However what *I* want is: leave the rest of us alone! To each his own. A lot of people really ARE better off with the Windows they've learned. I've known many folks that had a painful time transitioning from Win3 to Win95 GUI, and know some that still use the Win3 file manager in '95! GREAT! I'm ALL FOR IT!! Just don't try to force *ME*, who is quite comfortable and in fact enjoys the nitty gritty bit level control over my network, to use nothing but Msft - Have some respect for *MY* point of view, keep Msft OFF MY BACK! That's the whole point of this suit - we DONT want to stop Msft users from enjoying their products (remember, 27% of them aren't even paid for, per Msft) we want to stop Msft from crushing out every product WE enjoy using. The LAST thing we want is to take someone's choice away. What we DO want is a choice ourselves! Not everyone wants proactive handholding help or training wheels welded on, or an annoying Word processor trying to guess what your trying to do and making it twice as hard as just getting out of my way and letting me do it what I know how to do in the first damn place.
Like other 'natural' monopolies ('natural' in that they have successfully established Wintel as the defacto privatized standard of interworking components, and people will continue to want to buy into that standard for compatability, just like settling on a language or system of weights and measurements of conducting business) - I mean, how ELSE are prices going to be settled, just 'trust 'em'? Personally, I can't even SAY 'capitalism' w/o saying 'competition', so if the competition is over, what's the price regulating mechanism? Charge what the market will bear? Hardware just keeps getting better and cheaper, but Msft software seems to be getting better and more expensive. Shouldn't they have to get prices approved like the local power company monopoly does?
Actually there are satellites up there for non-profit Amateur Radio use, don't know anything about how much they cost or where the funding comes from - but it would be a neat idea <FANTASY> if the court just turns the whole thing over to public use untill such time as it fails from lack of maintenance - ok, here it is, here's the freq, here's what you need to access it, go for it, but when it fails, it's over</FANTASY>.
---------------------- 1) A software control structure means comprised of a repeatable code block consisting of a start address, and end address, and a code block variable, said variable alterable by instruction in the code block, said code block terminated by a decision means to test the code block variable for compliance with a preestablished condition, said decision means directing program flow to either repeat the code block at the code block starting address, untill the decision means determins that said preestablished condition has been satisfied, otherwise direct program flow to code following said code block and the code block ending address. ----------------------
That's right, I own the DO...LOOP. If anyone uses a similar control structure in their software projects please contact our licensing office at http://www.doloop.com to arrange for our easy royalty payment plan. This week only we are having a sale; you can get 10 do...loop license-paks for the price of 1. Hurry! Supplies are limited! There may never be an offer like this again!

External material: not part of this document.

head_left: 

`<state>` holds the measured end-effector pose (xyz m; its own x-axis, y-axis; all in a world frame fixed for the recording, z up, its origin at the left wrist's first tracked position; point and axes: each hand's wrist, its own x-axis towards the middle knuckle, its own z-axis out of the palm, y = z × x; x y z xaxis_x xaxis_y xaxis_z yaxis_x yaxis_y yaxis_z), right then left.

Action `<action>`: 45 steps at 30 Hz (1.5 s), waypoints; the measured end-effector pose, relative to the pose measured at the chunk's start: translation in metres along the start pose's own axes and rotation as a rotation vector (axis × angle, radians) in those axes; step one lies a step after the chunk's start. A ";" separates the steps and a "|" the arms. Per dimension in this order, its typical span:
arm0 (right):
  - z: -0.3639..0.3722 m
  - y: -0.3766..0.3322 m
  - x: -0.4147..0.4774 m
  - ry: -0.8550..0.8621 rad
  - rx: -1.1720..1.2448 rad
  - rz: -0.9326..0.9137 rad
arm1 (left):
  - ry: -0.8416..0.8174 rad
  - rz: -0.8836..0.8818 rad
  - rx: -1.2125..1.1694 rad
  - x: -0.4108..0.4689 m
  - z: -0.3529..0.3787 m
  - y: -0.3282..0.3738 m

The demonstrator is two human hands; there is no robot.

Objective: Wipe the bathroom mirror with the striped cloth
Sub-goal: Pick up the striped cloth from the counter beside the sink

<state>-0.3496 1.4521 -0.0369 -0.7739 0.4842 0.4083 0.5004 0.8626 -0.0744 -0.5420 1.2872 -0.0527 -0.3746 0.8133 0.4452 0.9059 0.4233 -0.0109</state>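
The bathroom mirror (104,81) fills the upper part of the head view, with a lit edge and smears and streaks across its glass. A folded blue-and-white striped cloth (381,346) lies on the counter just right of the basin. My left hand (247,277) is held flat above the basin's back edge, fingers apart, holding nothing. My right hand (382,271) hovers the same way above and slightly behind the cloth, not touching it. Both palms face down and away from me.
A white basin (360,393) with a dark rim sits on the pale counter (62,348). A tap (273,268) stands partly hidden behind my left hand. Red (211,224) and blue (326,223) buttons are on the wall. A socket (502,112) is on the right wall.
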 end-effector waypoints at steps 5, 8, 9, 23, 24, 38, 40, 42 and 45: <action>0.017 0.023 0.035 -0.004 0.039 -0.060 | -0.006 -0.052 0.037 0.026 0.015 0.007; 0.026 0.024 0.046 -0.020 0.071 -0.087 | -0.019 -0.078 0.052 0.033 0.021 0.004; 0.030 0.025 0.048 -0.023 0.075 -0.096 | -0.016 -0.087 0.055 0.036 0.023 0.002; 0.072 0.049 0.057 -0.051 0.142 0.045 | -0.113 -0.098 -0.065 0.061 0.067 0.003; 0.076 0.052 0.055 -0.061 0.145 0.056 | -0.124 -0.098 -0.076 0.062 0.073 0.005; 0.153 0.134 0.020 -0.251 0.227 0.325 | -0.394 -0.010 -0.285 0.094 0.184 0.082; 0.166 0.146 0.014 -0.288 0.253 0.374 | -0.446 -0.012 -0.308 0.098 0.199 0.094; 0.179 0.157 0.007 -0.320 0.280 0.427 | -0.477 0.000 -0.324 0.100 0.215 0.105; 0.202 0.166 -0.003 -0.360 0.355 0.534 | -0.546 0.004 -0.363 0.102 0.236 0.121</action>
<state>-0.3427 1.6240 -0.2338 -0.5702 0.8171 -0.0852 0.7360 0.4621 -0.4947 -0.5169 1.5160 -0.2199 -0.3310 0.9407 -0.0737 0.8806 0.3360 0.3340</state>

:)) Imagine HIM delivering a presentation proposing a new ecash network WAN router capital infrastructure to your major SE Banking executive board meeting.
Back on topic - it's clear that consumers are quickly losing ground in the property battle - the i-appliances may be subsidized by the online content they are going to deliver (i.e., ads-to-eyeballs) but this is bound to rub the more do-it-yourself crowd the wrong way - like finding a great deal on a car and having to sign an agreement that "installing a bigger carb is an unauthorized upgrade" and that you can only use one brand of gasoline. I'd love to see some folks get thin, 0 maintenance web browsers but if it comes with these 'bargain with the devil' type restrictions forget it. If I buy something I want to own it outright and not get sucked into a web of 'service agreements' and other methodes of guarenteeing a cash flow. A fellow at work here mentioned what a great deal he got on a PC ($500), then mentioned it came with a 3 year MSN lock in, I guess if you try to install AOL an alarm goes of in Redmond - but that's one more warm body for the minions of targetable marketing to aim at.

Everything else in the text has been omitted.